6.3.2. Plotting data from a dataframe¶
We can use a dataframe as a source of data for Matplotlib’s plotting
functions. Instead of giving the plotting functions lists of values, we
give it the entire dataframe (as an argument data=[...]
) and specify
which columns we want to plot by name.
For example, to make a scatter plot with the Attendance values on the x
axis and Gross (revenue) values on the y axis, we can call
plt.scatter()
with x="Attendance"
, y="Gross"
, and
data=df
.
plt.scatter(x="Attendance", y="Gross", data=df)
plt.xlabel("Attendance")
plt.ylabel("Gross Revenue")
plt.title("Attendance vs Gross Revenue")
plt.show()
This particular plot has 31 thousand markers and a lot of overlap, which
makes it difficult to see what is going on in the giant “blob” of
overlapping markers. To make a better, more useful visualization, we can
set alpha=0.1
to make the markers semi-transparent and s=2
to
reduce the size of each marker.
plt.scatter(x="Attendance", y="Gross", data=df, alpha=0.1, s=2)
plt.xlabel("Attendance")
plt.ylabel("Gross Revenue")
plt.title("Attendance vs Gross Revenue")
plt.show()
6.3.3. Histogram¶
Again, we can specify the data we want to plot in a histogram by giving
the plt.hist()
method a column label for its x
argument and a
dataframe for the data
argument.
plt.hist(x="Capacity", data=df)
plt.xlabel("Capacity (percent)")
plt.ylabel("Count")
plt.title("Histogram of Capacity percentages")
plt.show()
This plot looks odd. The x-axis extends to 800 and beyond, even though it should be representing a capacity percentage that shouldn’t go much above 100%. But there are a few rows in the data that contain odd capacity values well above 100%. We might choose to visualize the “normal” capacity values alone by filtering out the odd ones.

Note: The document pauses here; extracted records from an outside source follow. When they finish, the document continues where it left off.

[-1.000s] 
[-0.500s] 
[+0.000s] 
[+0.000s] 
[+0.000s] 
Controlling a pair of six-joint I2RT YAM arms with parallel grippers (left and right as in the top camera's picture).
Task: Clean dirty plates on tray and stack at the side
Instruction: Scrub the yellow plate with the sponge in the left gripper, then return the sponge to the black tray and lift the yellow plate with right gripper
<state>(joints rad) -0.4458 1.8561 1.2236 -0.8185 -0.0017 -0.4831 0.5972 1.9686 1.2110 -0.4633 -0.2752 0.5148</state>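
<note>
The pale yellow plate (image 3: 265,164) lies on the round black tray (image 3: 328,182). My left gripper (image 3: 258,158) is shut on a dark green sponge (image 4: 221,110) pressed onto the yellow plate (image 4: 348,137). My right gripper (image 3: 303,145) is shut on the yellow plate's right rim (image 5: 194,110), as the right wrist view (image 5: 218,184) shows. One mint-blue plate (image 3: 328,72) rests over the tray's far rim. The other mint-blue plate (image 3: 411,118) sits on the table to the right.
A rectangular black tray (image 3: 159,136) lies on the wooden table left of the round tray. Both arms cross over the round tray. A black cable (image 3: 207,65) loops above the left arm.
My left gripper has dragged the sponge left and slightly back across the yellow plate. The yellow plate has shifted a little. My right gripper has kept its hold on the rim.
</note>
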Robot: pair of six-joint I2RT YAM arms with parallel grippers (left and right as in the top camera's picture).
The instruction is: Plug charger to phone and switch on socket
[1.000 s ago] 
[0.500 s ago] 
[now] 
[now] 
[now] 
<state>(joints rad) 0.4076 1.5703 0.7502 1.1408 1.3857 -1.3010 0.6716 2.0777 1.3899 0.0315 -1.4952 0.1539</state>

To do this, we can use the dataframe’s .query()
method. This method
takes a string as an argument that it will interpret as a condition. The
method returns a new dataframe containing any rows for which that
condition is True. We store the return value in a new dataframe variable
(here, df_filtered_cap
) and use that as our data source for the
plt.hist()
method.
We’ve also changed the number of bins here to get a slightly more granular breakdown of the data.
df_filtered_cap = df.query('Capacity < 200')
plt.hist(x="Capacity", data=df_filtered_cap, bins=20)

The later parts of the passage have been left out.